В «Великом инквизиторе» – поэме Ивана Карамазова у Достоевского девяностолетний инквизитор «говорит вслух то, о чем все девяносто лет молчал». (Молчал, держа тем самым в страхе всю Испанию.) А пленник – Иисус Христос – молчит до самого конца.

«– А пленник тоже молчит? Глядит на него и не говорит ни слова?» – спрашивает Алеша Карамазов. «Да так и должно быть во всех случаях», – смеется Иван.

Выговорившись, инквизитор умолкает и некоторое время ждет в надежде, что ему ответят. «Ему было тяжело его молчание». Но ему ничего не отвечают, ибо страх Божий продолжается, а время развезшего уста инквизитора кончилось.
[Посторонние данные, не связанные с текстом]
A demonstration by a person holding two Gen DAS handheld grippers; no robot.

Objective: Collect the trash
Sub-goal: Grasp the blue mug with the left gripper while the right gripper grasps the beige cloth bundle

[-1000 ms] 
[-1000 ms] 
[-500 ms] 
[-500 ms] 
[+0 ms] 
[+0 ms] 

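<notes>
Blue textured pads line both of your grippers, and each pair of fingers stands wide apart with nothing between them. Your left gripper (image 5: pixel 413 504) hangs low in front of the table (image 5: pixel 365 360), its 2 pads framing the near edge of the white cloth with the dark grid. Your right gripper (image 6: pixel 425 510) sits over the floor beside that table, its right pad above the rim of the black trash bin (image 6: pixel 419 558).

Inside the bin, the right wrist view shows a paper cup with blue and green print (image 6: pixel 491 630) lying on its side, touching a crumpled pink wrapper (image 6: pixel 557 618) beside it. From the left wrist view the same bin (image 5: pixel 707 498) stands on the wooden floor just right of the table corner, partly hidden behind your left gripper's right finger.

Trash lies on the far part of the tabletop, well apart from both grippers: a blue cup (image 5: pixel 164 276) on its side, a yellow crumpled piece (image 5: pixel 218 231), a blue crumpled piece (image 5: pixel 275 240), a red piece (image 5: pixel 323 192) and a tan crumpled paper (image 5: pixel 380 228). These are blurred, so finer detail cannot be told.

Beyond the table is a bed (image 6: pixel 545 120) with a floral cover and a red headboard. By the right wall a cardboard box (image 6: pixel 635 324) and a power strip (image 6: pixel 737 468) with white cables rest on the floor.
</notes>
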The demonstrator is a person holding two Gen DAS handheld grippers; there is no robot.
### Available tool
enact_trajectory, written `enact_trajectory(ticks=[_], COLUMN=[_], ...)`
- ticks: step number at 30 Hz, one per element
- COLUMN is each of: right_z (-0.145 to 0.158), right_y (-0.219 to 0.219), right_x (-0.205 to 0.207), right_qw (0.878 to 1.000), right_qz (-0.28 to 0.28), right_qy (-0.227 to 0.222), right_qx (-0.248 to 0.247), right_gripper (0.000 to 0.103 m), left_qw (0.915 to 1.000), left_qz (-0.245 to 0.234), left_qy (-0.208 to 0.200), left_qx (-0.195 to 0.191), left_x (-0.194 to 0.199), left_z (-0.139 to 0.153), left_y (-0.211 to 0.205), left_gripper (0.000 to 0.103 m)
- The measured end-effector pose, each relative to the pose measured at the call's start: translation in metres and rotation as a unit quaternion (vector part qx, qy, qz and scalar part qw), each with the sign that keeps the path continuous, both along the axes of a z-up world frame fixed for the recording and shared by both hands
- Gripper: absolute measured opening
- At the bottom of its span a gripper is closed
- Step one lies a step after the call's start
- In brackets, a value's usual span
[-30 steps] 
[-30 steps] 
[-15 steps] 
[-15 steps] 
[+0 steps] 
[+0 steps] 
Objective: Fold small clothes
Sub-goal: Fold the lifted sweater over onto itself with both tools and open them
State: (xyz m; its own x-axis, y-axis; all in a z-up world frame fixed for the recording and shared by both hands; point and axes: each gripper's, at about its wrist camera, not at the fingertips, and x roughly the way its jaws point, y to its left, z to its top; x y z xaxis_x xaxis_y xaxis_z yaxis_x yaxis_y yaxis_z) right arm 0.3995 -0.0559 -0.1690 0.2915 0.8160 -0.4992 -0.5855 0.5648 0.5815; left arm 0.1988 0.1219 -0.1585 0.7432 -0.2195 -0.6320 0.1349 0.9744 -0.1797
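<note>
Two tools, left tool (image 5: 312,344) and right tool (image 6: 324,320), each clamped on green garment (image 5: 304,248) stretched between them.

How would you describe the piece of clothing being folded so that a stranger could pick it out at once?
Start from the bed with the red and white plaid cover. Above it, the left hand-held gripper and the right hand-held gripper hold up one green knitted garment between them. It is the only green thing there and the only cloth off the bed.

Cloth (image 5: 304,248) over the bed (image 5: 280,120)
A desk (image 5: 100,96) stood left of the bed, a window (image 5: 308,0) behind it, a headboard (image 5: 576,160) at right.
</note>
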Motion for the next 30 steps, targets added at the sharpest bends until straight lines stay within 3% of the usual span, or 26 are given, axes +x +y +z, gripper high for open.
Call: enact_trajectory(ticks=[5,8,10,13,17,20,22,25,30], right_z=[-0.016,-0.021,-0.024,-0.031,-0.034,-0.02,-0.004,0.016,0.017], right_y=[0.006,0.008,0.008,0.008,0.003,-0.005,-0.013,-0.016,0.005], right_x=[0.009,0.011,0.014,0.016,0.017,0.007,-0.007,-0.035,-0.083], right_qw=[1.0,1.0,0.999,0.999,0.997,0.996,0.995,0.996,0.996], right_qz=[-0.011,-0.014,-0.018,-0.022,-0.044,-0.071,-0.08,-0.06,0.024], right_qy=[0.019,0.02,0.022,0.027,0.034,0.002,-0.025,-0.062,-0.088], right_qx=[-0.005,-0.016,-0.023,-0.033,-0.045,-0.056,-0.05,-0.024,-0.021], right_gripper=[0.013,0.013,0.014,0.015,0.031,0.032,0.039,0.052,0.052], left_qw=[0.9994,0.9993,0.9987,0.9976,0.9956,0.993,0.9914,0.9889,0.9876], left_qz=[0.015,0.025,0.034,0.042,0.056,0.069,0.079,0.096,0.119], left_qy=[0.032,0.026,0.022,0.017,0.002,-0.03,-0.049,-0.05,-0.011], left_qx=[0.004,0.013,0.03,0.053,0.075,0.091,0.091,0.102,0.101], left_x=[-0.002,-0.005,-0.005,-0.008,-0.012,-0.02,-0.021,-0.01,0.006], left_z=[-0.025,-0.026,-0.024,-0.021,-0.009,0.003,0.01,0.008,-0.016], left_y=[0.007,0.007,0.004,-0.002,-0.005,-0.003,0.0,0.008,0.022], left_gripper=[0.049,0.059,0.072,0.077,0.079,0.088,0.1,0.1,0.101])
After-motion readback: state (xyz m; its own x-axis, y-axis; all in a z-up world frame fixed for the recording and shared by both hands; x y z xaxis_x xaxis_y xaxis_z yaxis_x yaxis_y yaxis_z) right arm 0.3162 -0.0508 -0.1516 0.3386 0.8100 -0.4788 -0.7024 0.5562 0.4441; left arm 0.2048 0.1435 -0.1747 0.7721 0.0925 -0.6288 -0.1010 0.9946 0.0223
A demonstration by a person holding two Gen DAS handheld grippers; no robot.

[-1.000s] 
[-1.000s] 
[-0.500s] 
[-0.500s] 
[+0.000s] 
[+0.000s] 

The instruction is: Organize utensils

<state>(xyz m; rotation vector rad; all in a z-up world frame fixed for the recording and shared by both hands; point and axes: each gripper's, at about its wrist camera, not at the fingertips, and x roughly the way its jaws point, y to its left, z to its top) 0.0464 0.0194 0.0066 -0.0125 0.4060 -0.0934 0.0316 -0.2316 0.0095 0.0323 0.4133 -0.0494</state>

А еще раньше и не в нашей литературе трижды появляется Призрак в «Гамлете», не говоря ни слова и повергая стражу в ужас. «Стой! Молви, молви! Заклинаю, молви!» – кричит ему Горацио и не получает ответа. С этого молчания и начинается кошмар «Гамлета». В финале, среди горы трупов, Горацио получает от Гамлета рифму к началу трагедии: «The rest is silence» – «В остатке – тишина».

Я же догадывалась, что мраморный лебедь и моя сестра как-то связаны порукой будущего убийства, и готовят его, и только дают мне отсрочку. И я, пятилетняя, кидалась к сестре сама, повисала у нее на шее, прорывалась сквозь колючую проволоку волос, жалась к ней, чтобы всё кончилось и обернулось родством.

Каждый раз, когда родители собирались в гости, я умоляла их не оставлять меня (но никогда не жаловалась на сестру – так поступают многие дети, не веря в правдоподобие реальности) и всегда знала, что исключения не будет, никогда в жизни! Может быть, вся жизнь выстроилась бы иначе, если бы они хоть один раз остались и не ушли в гости.

Я задолго распознавала признаки надвигающегося кошмара: мама загибала специальным станочком ресницы, надевала выходное крепдешиновое платье с белыми полотняными подмышниками (они, как и сиреневые теплые зимние штаны с начесом, когтили меня ужасом всю жизнь); открывался стеклянный флакон с крышкой в виде кремлевского шпиля – «Красная Москва»; засовывалась спичка в металлический тюбик с помадой – помаду выковыривали до самого донышка – и мазались красным губы; мама вставала на каблуки, и икры ее поднимались, и ноги ее казались двумя факелами на узких древках. С этого момента всё было безнадежно, они уходили.